Header set Strict-Transport-Security "max-age=15768000; includeSubDomains; preload"
いくつかの欠落しているオプションのインデックスを検出しました。データベースのパフォーマンスを向上させるために、(Nextcloudまたはインストールされたアプリケーションによって)新しいインデックスが追加されることがあります。(中略)インデックスを追加するには、`occ db:add-missing-indices` コマンドを使用してください。
OCC Web で実行しました。
まだいくつかメッセージが残っているんですが、重大なものは対応できたかなと思います。しばらくこれで運用を続けます。
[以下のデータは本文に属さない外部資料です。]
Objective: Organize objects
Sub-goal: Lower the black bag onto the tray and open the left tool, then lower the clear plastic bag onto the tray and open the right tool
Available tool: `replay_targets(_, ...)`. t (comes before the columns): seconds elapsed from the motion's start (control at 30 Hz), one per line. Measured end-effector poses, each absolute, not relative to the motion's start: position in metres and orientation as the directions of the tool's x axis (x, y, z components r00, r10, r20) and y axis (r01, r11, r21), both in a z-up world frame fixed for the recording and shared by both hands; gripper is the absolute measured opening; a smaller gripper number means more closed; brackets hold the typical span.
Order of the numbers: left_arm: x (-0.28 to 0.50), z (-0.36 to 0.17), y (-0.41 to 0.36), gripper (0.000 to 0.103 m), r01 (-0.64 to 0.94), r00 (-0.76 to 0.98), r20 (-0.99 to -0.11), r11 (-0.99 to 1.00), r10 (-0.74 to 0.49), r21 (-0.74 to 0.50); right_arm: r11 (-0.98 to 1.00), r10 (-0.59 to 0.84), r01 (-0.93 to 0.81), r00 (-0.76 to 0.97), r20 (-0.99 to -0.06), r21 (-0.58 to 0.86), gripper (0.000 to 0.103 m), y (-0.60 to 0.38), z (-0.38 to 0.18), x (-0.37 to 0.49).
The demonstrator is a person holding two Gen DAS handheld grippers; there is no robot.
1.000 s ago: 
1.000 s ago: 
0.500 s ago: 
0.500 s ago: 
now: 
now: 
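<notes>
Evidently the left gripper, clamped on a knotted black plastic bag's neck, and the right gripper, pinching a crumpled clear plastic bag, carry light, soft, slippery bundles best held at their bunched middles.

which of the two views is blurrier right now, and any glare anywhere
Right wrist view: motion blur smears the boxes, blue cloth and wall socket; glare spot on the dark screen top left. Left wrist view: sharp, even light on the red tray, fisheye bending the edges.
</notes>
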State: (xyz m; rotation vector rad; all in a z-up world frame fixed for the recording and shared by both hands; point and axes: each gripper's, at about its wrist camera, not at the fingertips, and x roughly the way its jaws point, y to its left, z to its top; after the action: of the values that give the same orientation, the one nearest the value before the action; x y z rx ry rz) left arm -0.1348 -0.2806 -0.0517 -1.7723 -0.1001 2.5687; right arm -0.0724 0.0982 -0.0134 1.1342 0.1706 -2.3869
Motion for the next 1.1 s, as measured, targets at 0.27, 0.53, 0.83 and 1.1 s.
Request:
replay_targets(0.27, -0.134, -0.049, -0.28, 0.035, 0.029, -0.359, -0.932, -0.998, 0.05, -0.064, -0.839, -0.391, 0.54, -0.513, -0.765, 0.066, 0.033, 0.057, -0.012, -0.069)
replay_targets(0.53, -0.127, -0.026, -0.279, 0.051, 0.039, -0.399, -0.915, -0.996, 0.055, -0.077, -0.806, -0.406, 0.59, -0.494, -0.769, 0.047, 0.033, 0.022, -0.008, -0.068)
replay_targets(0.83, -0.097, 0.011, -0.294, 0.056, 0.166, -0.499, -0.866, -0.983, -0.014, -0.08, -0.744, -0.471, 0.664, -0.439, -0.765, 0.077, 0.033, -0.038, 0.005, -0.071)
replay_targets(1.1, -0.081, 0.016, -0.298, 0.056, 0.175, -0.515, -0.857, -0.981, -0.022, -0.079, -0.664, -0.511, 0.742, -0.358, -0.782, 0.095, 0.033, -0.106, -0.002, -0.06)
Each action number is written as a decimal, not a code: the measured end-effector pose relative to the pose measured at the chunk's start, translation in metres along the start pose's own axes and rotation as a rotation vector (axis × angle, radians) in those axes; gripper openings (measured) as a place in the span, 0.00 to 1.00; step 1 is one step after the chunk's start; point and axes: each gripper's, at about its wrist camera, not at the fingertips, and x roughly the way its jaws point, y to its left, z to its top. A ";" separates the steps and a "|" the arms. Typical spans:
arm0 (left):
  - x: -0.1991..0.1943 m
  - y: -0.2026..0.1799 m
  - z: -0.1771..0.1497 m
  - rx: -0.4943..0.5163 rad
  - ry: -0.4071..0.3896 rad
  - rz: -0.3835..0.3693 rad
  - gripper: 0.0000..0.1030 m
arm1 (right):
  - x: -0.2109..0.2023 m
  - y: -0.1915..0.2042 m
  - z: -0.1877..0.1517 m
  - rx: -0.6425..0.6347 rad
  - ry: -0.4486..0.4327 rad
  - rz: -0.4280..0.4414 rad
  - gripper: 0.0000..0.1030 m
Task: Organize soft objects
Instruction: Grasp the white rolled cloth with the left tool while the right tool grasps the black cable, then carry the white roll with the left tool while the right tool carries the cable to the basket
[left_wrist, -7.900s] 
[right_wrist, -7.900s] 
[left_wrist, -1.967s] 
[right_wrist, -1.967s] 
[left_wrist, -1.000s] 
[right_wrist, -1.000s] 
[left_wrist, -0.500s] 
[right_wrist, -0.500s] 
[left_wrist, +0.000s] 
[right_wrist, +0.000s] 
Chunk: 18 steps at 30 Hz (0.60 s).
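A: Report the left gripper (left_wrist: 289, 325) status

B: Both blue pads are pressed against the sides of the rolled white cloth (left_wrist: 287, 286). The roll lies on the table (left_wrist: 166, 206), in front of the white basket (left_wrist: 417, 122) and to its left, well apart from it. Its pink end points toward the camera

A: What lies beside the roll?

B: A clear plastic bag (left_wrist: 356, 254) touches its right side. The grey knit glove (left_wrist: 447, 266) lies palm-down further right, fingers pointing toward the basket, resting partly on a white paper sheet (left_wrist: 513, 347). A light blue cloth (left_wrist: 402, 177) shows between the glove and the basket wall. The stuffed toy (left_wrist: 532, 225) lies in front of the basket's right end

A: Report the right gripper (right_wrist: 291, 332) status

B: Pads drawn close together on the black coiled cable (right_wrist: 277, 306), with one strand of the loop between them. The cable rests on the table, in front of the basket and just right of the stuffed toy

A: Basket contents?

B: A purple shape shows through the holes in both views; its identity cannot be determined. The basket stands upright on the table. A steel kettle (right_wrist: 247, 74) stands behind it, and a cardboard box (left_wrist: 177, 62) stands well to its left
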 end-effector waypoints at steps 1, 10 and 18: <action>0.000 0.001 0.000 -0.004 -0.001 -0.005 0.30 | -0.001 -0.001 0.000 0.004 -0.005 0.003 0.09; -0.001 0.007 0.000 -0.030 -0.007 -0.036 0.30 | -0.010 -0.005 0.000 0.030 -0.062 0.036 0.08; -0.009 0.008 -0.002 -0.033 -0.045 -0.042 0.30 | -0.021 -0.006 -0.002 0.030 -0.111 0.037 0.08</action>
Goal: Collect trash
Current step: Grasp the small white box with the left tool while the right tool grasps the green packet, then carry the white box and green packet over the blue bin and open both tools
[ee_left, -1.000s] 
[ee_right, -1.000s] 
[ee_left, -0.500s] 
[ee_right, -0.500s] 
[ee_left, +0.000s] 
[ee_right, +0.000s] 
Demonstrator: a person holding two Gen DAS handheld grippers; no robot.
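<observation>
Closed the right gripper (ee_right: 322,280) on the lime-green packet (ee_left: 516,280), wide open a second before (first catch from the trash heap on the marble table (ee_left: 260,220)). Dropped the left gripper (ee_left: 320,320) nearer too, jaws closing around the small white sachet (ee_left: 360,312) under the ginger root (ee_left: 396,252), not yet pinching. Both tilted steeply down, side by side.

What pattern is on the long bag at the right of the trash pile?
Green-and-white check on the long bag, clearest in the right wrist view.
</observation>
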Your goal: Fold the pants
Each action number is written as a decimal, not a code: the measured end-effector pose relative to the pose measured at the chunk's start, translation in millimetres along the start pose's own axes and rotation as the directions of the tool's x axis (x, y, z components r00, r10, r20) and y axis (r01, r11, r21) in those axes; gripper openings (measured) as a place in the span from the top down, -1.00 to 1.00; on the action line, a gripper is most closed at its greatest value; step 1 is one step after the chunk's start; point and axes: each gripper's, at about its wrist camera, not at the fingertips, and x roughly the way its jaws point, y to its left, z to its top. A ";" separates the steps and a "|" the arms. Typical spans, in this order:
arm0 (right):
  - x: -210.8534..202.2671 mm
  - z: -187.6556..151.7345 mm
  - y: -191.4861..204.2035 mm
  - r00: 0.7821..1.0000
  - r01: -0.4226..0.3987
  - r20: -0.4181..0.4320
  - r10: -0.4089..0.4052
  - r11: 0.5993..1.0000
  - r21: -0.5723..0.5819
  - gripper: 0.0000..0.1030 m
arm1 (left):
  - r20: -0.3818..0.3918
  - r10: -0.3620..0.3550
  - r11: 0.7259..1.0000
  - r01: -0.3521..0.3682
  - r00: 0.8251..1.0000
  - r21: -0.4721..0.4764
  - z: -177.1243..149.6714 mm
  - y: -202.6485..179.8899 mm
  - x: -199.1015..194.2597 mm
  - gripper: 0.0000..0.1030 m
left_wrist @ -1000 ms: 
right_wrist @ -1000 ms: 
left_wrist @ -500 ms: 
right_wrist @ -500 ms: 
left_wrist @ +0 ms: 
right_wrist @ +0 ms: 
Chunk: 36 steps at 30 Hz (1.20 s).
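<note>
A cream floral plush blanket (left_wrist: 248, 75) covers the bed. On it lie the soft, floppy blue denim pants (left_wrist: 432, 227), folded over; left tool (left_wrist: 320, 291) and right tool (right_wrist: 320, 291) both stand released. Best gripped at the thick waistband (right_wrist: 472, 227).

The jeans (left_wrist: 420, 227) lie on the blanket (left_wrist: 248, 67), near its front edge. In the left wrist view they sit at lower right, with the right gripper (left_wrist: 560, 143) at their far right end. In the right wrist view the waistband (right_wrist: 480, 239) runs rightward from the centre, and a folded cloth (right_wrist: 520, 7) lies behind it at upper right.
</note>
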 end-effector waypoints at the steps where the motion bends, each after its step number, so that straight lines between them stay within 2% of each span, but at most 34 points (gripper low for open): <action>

ところで、この機会にロリポップのディスク使用状況を確かめたところ、えらいファイル数が多いことに気づきました。20万個もファイル作ってるかな?? ロリポップのライトプランにはファイル数の上限(30万個)があるので、気になるところです。
よく調べてみると、Nextcloud で削除済みのファイルがゴミ箱に残ったままであることがわかりました。そもそもこんな機能があるなんて知らなかったよ。30日以上経過したファイルは削除する設定にしました。config/config.php の trashbin_retention_obligation の値を 'auto,30' に変更します。
だいぶ落ち着きました。それでも17万個もあるんか……Nextcloud のシステムファイルの数が多いんですかね。あまりいじって動かなくなったら困るので、しばらくは触らずにいようと思います。